"""

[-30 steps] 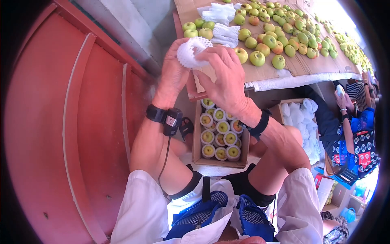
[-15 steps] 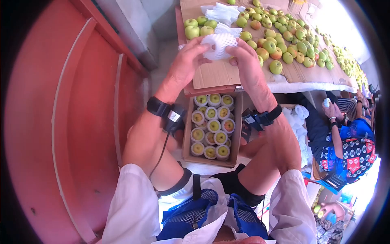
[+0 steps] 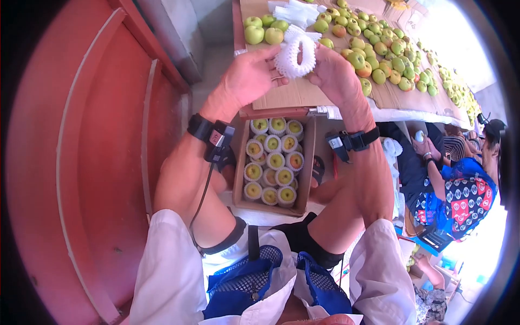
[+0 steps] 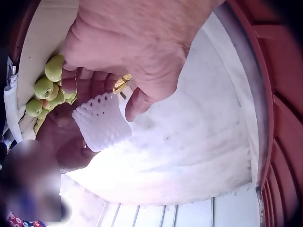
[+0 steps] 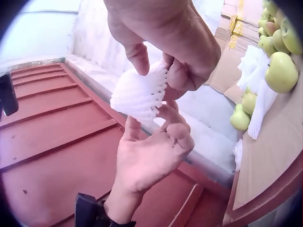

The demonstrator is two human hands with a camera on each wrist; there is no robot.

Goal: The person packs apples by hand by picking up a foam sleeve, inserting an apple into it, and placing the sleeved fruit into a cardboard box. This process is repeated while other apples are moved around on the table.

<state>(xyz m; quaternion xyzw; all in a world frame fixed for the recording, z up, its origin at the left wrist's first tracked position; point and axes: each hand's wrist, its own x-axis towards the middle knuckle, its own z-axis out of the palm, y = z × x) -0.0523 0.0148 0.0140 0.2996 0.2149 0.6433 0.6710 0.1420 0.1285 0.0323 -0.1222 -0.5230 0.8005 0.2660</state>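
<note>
Between the two hands is a white foam net sleeve [image 3: 295,57], its opening spread into a ring in the head view; no apple shows through it. The left hand [image 3: 246,78] holds its left side, and the right hand [image 3: 337,76] grips the opposite side. Seen from the left wrist, the sleeve [image 4: 103,124] lies between the left thumb and fingers, with the right hand [image 4: 66,142] below. In the right wrist view the right hand [image 5: 165,28] pinches the sleeve [image 5: 137,92] from above, and the left hand [image 5: 149,161] touches it from below.
A cardboard box [image 3: 309,168] of sleeved apples [image 3: 275,160] stands between the knees. Loose apples [image 3: 398,64] and flat sleeves [image 3: 295,15] lie on the cardboard-covered table [image 3: 292,97]. A red panel [image 3: 103,162] rises at left; another person [image 3: 460,189] sits at right.
The right hand has moved from over the sleeve to its right side. The sleeve has turned, its opening now wider and facing the head camera. The view has shifted slightly.
</note>
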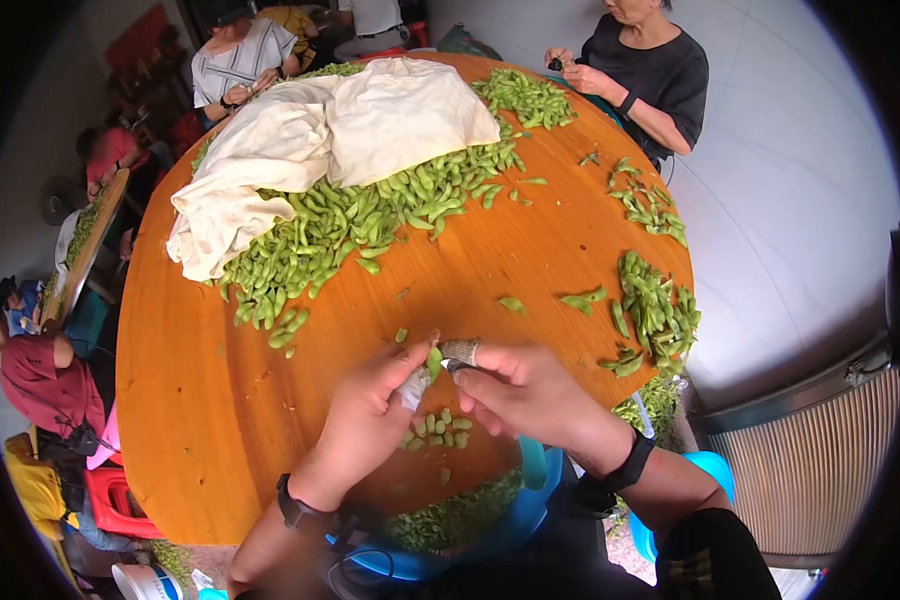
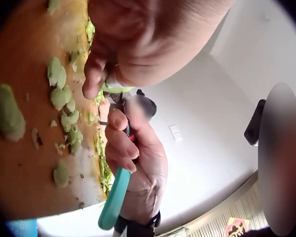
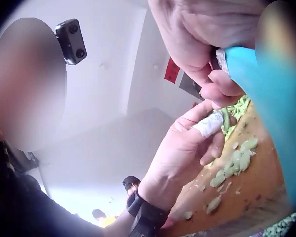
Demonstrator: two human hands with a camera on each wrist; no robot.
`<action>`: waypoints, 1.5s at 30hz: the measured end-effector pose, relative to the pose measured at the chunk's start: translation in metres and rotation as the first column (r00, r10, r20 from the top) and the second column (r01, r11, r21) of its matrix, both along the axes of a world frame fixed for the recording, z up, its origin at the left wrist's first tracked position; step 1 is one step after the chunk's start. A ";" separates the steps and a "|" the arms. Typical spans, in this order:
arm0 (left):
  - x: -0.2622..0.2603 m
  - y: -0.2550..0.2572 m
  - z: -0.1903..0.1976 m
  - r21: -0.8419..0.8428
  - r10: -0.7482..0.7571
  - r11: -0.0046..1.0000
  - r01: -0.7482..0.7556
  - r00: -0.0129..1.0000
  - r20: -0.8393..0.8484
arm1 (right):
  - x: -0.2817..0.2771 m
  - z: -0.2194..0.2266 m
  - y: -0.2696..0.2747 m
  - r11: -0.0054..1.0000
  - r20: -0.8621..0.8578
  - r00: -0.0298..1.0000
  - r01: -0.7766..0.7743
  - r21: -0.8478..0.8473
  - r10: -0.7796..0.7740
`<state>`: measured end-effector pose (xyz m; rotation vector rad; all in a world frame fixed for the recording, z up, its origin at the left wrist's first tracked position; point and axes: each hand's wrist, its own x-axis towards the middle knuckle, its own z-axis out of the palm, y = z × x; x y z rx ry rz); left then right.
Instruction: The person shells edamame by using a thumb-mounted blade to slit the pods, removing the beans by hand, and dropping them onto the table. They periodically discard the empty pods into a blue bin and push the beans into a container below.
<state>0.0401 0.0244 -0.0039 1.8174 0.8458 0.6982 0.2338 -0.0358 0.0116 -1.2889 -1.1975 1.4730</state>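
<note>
Close over the front of the wooden table (image 1: 220,400), my left hand (image 1: 365,405) pinches a green soybean pod (image 1: 433,362) between thumb and fingers. White tape (image 3: 209,124) wraps its thumb. My right hand (image 1: 530,395) meets it at the pod and grips a tool with a teal handle (image 2: 116,197); the tool's working end is hidden among the fingers. A grey woven wrap (image 1: 461,350) covers a right finger, and something black sits at the right thumb. Below the hands, several shelled beans (image 1: 440,432) lie on the wood.
Farther back, a large heap of pods (image 1: 340,230) lies partly under white cloth (image 1: 410,110). Smaller pod piles (image 1: 660,310) line the right edge. A blue basin (image 1: 400,565) with green contents stands below the front edge. Other people (image 1: 650,80) sit around this table and another at left.
</note>
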 end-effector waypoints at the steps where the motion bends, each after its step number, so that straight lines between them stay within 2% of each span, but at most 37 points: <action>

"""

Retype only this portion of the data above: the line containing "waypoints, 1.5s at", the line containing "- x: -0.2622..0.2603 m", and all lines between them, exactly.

`<action>`: waypoints, 1.5s at 30hz: the measured end-effector pose, relative to the pose measured at the chunk's start: translation in metres and rotation as the first column (r00, r10, r20 from the top) and the second column (r01, r11, r21) of its matrix, both along the axes of a world frame fixed for the recording, z up, its origin at the left wrist's first tracked position; step 1 is one step after the chunk's start. A ";" separates the steps and a "|" the arms. Typical spans, in this order:
arm0 (left):
  - x: -0.2622..0.2603 m

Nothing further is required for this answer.